The Node is the fundamental unit within a graph. You can have several nodes that exist in a graph, all possessing information about the resource they represent while the edges are the relationships or lines that connect these nodes to each other. Each edge has at least two nodes associated with it.
So bringing it all together Graph databases are types of NoSQL databases which utilise the graph model consisting of nodes and edges.
How Graph databases work
With the introduction of Amazon Neptune and Azure Cosmos, there has been a spike in the popularity of Graph databases this year. More companies are deciding to utilise this in their production environments.
It has earlier been established that graph databases would consist of both nodes and vertices. The way you would move around a graph is to traverse along specific edge types or across the entire graph. Traversing is the act of journeying through or visiting nodes in the graph. For graph databases, traversing to nodes via their relationships can be compared to the JOINs on the relational database tables, but these traverses are much quicker than the JOINs. This is due to the fact the relationships are stored in the graph which makes retrieval of information from nodes a lot easier. When querying data with a traversal, the graph only takes into account the data that is needed without worrying about any grouping operations on the entire dataset which occurs in relational databases.
Relationships on graph databases are treated as first-class entities, we will come to an explanation why this is a better approach in some use cases to relational databases. But this approach means relationships and connections can be persisted through every part of the life cycle of the data which means there is no reliance on things like a foreign key for lookups in tables.
Relational databases vs Graph databases
Jonas Partner and Aleksa Vukotic performed an experiment using social networks. They built a query in both MySQL and Neo4j (a popular type of graph database) with a database of 1,000,000 users. The tables comprised of the user’s friends and friends of those friends.
So from the results, you can see a huge dip in the time taken to come back with the query results as the depth increases. For the simple friends of friends query, the Neo4j query was 60% faster than the MySQL query. For friends of friends of friends, Neo4j was 180 times faster. And for the depth four query, Neo4j was 1,135 times faster. Unfortunately, MySQL failed to return the 5th query.
For the relational databases, the problem encountered here was the foreign keys which act as a reference to other tables. The foreign keys act like pointer meaning relationships between rows are calculated at query time using JOIN like operators. Relational databases do not have the benefit of traversing meaning for all queries, the entirety of the table needs to be examined. These type of operations have an expensive cost and this cost grows exponentially with the number of new tables added to the database.
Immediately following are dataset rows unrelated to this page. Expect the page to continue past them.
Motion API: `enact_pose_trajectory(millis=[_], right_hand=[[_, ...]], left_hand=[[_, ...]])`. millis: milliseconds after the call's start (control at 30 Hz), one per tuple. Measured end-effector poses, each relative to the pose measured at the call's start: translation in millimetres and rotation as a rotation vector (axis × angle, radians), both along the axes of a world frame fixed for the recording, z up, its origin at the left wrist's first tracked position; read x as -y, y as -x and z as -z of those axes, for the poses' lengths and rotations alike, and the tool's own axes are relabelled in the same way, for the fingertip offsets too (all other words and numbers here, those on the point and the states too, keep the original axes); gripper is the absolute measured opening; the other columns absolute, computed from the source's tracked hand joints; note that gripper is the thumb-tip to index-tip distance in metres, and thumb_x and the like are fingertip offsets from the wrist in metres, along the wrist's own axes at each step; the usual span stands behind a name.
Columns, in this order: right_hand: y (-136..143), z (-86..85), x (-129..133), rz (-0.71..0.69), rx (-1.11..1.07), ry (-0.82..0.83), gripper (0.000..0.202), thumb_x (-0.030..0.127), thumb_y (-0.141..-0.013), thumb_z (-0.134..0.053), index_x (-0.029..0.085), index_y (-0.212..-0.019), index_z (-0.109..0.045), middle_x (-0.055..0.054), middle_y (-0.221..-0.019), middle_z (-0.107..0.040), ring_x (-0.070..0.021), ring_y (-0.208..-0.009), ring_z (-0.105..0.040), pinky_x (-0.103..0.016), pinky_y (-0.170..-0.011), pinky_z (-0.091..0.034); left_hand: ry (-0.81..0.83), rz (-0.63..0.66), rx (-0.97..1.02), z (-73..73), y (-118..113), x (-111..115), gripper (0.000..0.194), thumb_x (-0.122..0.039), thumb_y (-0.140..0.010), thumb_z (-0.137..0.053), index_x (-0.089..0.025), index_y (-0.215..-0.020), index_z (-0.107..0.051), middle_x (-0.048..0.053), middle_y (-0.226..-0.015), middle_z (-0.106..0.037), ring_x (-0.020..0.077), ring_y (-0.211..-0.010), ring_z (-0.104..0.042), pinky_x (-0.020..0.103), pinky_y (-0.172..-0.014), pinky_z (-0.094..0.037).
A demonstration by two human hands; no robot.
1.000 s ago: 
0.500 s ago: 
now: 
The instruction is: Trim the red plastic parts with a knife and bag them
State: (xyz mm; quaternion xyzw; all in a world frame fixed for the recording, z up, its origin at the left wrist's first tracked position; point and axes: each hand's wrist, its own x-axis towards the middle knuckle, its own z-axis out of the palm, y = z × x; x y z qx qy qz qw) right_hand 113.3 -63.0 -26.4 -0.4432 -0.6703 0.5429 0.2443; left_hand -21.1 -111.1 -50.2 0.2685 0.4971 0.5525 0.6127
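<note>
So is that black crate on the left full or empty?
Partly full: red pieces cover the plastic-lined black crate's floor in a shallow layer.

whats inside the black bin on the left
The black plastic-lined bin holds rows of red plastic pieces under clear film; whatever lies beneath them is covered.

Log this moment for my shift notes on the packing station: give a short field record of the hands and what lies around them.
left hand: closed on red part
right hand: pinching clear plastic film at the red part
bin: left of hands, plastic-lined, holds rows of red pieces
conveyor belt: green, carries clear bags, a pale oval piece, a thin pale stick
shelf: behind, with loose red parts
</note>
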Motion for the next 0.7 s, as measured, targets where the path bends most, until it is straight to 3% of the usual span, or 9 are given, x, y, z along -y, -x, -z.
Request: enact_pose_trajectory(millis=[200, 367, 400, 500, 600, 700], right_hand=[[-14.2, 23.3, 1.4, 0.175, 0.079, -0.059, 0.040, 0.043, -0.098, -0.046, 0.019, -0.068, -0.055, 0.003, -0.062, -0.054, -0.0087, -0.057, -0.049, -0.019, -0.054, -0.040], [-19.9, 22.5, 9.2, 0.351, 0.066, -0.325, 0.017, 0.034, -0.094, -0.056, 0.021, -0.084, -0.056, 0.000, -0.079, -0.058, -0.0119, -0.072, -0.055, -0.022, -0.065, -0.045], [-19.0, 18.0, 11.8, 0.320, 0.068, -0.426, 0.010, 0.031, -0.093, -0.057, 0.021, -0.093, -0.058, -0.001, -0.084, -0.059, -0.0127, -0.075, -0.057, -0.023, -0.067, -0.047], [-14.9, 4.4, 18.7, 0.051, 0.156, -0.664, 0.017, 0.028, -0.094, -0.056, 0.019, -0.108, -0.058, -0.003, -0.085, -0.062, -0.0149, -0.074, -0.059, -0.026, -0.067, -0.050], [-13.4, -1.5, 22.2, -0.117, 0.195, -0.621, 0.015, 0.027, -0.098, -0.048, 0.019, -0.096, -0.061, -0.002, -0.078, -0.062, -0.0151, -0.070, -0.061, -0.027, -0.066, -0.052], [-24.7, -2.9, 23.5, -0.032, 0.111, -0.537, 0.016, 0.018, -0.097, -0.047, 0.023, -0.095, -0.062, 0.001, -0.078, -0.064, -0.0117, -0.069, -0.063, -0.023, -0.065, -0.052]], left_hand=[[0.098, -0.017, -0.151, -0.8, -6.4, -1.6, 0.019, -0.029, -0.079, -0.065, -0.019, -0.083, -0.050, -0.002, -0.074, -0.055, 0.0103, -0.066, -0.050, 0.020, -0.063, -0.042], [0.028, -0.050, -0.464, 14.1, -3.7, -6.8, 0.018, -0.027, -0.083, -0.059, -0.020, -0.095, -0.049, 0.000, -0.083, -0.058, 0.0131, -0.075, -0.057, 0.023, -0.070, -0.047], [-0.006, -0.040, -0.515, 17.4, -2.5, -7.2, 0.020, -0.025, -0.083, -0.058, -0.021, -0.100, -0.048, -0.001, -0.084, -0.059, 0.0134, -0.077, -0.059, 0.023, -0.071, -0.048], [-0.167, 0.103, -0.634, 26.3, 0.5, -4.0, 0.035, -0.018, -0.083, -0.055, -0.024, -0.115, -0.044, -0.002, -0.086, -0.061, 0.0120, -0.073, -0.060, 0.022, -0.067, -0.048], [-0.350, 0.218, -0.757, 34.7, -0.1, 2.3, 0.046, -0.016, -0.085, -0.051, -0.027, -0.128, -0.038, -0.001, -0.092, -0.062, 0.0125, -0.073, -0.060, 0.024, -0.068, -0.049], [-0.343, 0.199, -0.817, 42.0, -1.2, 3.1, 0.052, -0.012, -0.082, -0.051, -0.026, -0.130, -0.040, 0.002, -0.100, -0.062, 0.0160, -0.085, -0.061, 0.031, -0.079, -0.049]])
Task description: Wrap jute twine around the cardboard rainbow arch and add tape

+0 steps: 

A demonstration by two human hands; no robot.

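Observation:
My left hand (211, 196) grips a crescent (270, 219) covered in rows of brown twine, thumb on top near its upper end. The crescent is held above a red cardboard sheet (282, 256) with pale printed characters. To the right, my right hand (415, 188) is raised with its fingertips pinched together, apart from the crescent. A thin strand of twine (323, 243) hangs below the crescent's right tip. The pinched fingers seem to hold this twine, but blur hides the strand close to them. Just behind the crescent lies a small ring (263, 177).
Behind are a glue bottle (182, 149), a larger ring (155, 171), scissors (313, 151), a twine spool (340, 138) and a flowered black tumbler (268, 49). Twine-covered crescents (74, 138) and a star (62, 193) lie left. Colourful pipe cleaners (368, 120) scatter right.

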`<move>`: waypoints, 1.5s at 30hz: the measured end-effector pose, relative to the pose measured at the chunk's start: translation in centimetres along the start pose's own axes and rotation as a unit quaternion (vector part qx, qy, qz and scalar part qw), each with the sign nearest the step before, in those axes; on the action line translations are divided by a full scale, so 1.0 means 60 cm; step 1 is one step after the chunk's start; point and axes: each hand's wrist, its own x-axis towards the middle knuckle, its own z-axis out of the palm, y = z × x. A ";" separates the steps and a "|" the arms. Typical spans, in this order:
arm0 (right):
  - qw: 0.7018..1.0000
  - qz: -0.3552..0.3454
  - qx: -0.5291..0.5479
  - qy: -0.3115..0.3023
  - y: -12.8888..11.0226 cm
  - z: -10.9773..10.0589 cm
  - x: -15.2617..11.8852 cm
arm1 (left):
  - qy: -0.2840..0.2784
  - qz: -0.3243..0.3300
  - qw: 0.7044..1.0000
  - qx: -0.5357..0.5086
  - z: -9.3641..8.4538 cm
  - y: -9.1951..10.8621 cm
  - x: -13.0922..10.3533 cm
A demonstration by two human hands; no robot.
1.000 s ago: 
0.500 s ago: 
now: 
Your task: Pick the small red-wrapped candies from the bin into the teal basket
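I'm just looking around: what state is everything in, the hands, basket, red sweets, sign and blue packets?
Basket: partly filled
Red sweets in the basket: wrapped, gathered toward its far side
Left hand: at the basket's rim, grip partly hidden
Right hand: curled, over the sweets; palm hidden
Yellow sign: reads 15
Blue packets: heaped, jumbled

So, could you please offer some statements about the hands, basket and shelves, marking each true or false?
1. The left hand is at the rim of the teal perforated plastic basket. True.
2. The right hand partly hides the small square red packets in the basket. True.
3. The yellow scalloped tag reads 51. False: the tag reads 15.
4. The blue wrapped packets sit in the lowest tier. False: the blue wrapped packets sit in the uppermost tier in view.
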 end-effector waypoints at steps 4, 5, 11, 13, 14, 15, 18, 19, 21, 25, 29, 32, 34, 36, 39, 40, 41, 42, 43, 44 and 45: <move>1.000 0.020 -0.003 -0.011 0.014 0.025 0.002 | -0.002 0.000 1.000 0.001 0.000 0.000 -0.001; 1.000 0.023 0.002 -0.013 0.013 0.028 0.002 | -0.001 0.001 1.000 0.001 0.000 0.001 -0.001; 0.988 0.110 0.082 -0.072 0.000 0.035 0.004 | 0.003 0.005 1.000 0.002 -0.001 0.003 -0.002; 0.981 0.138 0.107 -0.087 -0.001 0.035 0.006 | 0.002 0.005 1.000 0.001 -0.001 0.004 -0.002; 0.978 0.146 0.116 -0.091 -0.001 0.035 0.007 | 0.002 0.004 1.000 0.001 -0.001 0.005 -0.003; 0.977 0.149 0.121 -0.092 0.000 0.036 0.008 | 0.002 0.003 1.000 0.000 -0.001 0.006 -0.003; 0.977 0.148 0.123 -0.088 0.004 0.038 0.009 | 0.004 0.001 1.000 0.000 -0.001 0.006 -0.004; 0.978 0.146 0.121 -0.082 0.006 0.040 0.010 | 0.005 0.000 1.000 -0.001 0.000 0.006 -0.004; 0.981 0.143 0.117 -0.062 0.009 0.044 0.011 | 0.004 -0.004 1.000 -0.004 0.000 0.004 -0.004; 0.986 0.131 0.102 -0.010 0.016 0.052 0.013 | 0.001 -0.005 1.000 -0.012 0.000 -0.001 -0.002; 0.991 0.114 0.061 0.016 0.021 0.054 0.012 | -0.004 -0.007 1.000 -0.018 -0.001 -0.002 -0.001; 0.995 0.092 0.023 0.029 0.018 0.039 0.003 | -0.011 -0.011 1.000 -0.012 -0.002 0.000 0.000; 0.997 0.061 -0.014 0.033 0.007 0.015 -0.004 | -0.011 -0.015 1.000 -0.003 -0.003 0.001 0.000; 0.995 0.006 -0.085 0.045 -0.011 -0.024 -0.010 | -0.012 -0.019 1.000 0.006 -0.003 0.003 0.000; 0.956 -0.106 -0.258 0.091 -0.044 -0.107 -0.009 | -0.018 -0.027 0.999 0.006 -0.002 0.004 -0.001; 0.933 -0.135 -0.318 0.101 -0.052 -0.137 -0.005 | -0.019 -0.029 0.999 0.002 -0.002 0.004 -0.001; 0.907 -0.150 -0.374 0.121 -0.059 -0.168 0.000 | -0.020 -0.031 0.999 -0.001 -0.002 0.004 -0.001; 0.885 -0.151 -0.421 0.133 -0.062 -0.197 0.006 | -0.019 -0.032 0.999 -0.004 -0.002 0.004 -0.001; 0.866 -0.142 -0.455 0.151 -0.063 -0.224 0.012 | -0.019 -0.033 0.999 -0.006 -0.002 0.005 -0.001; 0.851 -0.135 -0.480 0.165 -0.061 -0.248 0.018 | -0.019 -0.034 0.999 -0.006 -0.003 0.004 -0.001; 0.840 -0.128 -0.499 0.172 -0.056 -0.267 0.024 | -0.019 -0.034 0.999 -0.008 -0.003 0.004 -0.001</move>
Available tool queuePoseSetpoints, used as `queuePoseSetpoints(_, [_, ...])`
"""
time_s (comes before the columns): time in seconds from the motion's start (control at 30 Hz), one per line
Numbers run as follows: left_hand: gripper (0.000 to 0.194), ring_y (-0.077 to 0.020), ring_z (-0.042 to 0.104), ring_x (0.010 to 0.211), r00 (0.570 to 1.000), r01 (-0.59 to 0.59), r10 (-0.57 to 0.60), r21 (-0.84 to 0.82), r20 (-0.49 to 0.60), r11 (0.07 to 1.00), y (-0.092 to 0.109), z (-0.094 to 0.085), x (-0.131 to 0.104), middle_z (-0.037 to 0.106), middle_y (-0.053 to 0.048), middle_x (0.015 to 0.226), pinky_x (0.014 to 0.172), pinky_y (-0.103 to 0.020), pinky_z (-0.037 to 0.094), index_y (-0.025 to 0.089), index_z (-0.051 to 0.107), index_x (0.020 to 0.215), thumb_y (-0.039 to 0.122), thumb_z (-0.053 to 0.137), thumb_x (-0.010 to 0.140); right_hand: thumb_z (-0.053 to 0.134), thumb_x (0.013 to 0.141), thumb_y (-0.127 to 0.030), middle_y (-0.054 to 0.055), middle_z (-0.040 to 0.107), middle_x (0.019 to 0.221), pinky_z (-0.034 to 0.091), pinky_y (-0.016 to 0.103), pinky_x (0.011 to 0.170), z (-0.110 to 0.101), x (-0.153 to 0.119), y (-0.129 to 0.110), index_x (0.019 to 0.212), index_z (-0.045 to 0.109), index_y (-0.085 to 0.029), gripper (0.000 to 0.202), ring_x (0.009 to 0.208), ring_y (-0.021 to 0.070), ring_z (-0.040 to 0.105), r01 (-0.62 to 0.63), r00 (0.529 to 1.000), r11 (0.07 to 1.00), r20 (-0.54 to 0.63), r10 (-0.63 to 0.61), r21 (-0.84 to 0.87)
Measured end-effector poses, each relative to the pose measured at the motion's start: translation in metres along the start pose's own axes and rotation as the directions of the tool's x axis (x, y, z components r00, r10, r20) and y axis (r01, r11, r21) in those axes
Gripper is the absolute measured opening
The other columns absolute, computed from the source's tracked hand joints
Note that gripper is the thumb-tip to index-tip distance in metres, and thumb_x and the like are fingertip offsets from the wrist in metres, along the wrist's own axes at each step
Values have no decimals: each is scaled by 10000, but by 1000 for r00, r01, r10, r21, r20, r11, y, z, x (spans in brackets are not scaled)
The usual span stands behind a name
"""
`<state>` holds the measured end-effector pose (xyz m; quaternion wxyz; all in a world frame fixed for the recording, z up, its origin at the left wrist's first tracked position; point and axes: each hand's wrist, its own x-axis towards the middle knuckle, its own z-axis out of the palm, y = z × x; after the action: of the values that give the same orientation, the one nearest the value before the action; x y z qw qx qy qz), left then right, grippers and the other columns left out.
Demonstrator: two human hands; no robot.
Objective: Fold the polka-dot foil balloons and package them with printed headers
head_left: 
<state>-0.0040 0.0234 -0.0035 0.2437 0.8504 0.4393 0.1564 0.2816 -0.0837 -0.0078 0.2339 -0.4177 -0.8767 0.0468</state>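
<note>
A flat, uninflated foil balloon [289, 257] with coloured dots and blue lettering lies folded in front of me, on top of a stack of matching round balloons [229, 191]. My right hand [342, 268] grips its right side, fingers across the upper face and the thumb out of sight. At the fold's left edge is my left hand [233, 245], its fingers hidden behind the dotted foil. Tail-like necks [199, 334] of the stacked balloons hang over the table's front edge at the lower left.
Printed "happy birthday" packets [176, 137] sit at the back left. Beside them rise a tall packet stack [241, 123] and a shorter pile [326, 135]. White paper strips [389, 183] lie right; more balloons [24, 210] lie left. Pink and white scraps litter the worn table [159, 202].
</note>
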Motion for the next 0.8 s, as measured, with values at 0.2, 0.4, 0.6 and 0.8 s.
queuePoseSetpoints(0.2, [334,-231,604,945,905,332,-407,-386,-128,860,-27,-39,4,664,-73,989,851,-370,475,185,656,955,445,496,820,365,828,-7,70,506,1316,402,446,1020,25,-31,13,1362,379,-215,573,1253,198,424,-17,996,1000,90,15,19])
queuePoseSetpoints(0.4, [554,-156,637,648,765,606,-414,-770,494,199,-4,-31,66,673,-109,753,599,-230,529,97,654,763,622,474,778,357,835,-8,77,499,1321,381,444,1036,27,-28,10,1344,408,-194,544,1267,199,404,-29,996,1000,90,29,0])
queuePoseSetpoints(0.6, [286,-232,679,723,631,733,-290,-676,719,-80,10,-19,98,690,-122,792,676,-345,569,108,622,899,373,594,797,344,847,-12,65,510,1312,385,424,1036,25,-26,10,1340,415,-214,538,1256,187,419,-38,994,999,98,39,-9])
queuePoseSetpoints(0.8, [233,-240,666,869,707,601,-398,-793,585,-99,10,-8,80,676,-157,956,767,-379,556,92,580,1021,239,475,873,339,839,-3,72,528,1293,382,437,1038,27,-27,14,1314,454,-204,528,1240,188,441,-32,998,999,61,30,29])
One of the greatest weaknesses of the relational database model is their inflexibility. Presently in the year 2018, business needs change on a daily basis with constant evolution and change taking place, relational databases are not built to keep up with ever-changing scenarios. You could decide to use nullable columns that could be editable later but this isn’t really a good solution to the problem. Graph databases do not have this problem as they rely on relationships and nodes that can easily be created and manipulated depending on the variables considered.
Now it is true, you do require more storage space for a graph database as you have to store your relationships. this means as the graph grows the storage size grows proportionally. However, storing the relationships makes for faster traversing. This way the database engine can walk over the graph following these relationships, without the needing of JOIN operations. This is another reason why relationships are called “first-class entities in graph databases”.
However, this Article is not a call to overhaul or scrap relational databases we have loved through the years as they are still the best kind of database in a variety of scenarios. Relational databases are still the best to use:
- For data analyses with a huge number of records on a single table
- As mentioned before they do use a lot less memory storage as relationships do not need to be stored.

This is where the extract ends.